> [TASK BRIEF] Only the lines of the data below from the one with "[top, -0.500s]" through the one with "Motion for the" are wanted. Repeat them exactly.

+++ DATA RECORDS

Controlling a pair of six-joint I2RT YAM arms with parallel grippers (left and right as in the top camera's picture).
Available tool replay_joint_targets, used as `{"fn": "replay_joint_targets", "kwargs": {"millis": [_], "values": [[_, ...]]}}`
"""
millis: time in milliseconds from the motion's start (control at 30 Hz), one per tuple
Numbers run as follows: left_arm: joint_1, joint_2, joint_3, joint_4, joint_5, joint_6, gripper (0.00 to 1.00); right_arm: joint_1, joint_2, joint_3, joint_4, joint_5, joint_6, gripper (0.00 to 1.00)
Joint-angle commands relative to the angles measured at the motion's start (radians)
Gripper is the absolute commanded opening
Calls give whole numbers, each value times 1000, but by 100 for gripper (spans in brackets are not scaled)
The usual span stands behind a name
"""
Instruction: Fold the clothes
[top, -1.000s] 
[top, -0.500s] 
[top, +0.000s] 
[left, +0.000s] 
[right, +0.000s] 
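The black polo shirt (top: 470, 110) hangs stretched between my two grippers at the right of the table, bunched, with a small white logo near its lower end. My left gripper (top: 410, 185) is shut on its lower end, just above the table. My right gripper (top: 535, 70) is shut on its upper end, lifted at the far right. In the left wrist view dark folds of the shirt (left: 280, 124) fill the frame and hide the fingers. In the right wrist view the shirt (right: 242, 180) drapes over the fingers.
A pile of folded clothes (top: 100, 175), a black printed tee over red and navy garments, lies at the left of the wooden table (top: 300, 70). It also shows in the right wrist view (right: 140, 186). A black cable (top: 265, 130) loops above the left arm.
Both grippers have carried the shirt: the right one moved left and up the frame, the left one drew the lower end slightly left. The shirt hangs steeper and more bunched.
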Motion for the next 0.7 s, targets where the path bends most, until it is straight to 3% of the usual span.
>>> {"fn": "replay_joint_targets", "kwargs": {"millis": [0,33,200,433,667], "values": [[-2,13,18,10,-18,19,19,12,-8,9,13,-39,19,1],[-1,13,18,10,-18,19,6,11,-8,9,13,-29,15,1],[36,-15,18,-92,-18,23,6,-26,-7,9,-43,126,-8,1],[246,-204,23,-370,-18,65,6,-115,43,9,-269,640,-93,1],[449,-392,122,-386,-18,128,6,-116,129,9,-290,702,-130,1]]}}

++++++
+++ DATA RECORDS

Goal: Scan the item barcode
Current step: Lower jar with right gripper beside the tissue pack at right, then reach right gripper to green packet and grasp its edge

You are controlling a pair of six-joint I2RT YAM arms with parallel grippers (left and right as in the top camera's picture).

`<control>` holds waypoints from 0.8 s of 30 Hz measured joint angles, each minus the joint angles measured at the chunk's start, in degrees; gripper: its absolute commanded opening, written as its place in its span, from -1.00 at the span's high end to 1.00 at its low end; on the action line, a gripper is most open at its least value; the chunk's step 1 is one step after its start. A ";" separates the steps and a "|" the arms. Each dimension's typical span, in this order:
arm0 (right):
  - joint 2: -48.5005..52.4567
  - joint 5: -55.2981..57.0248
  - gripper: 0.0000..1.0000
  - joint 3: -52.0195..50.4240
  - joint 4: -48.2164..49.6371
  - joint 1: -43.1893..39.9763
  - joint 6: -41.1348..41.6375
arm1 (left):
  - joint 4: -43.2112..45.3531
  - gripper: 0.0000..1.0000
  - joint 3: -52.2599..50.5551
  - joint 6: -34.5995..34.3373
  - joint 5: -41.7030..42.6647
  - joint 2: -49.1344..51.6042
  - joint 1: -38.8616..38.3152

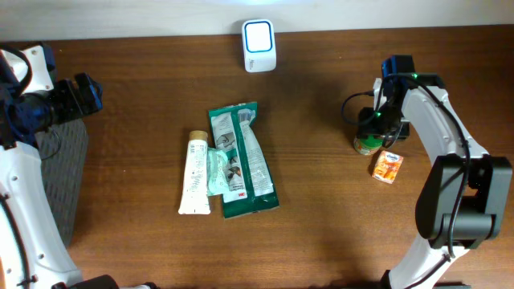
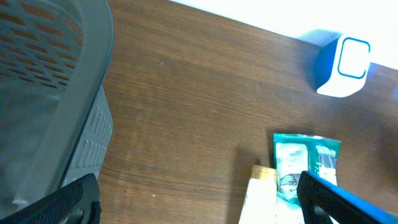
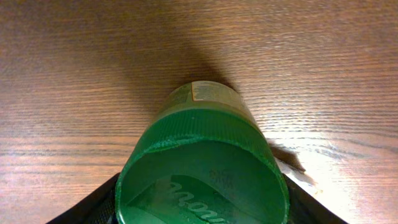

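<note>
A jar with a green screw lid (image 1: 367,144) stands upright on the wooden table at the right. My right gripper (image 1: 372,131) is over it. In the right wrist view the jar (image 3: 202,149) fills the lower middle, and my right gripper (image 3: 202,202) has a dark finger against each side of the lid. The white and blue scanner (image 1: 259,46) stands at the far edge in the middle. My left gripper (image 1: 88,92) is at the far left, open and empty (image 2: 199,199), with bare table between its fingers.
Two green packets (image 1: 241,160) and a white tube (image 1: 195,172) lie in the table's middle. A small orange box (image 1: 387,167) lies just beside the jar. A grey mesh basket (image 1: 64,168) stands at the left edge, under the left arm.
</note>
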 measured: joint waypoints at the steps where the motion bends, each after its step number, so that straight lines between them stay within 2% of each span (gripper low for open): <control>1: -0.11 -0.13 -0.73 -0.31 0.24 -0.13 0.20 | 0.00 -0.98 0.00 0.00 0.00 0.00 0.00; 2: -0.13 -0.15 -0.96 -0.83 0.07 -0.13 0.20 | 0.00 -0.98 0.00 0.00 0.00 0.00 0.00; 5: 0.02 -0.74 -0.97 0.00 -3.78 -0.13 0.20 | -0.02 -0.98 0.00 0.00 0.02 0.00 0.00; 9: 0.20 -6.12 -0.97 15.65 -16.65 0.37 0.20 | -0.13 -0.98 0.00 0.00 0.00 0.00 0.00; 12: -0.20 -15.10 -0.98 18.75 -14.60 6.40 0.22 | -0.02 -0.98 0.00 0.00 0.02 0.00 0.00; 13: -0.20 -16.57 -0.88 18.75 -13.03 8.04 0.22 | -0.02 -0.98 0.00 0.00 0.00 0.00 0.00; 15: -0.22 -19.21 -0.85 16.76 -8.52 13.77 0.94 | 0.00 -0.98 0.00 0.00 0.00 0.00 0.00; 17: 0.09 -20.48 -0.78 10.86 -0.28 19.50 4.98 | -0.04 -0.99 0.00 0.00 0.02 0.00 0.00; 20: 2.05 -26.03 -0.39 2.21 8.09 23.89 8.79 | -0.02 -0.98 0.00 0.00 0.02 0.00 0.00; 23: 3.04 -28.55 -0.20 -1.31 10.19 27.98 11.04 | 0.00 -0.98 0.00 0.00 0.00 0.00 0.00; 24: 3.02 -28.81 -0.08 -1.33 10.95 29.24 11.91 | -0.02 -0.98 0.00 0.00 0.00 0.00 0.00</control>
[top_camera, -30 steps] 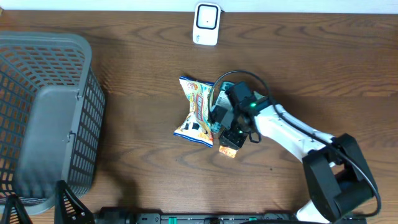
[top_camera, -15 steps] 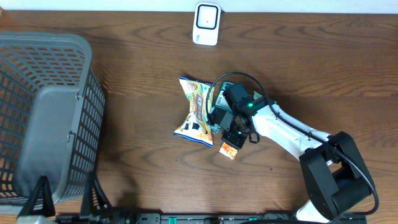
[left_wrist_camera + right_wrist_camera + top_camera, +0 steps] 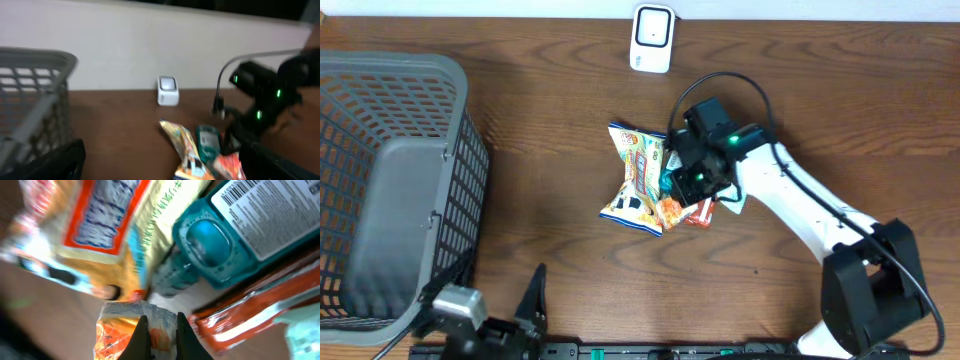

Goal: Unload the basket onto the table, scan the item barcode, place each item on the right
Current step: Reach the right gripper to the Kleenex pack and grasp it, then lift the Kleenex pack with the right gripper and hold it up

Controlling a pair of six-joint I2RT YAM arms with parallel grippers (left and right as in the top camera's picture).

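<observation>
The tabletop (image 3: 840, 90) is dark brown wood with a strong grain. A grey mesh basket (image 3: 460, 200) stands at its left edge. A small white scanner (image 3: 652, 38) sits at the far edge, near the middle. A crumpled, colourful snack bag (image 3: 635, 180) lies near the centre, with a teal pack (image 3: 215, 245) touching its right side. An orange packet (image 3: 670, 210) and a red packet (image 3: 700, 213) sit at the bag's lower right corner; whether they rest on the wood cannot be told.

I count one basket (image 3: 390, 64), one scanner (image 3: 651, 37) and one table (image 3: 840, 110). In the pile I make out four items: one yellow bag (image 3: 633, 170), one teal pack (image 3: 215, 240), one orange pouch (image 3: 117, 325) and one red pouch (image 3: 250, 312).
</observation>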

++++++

> [EXERCISE ANSWER]
[top, -0.500s] 
[top, +0.000s] 
[left, +0.000s] 
[right, +0.000s] 
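The black polo shirt (top: 470, 110) hangs stretched between my two grippers at the right of the table, bunched, with a small white logo near its lower end. My left gripper (top: 410, 185) is shut on its lower end, just above the table. My right gripper (top: 535, 70) is shut on its upper end, lifted at the far right. In the left wrist view dark folds of the shirt (left: 280, 124) fill the frame and hide the fingers. In the right wrist view the shirt (right: 242, 180) drapes over the fingers.
A pile of folded clothes (top: 100, 175), a black printed tee over red and navy garments, lies at the left of the wooden table (top: 300, 70). It also shows in the right wrist view (right: 140, 186). A black cable (top: 265, 130) loops above the left arm.
Both grippers have carried the shirt: the right one moved left and up the frame, the left one drew the lower end slightly left. The shirt hangs steeper and more bunched.
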Motion for the next 0.7 s, targets where the path bends most, until it is straight to 3% of the usual span.

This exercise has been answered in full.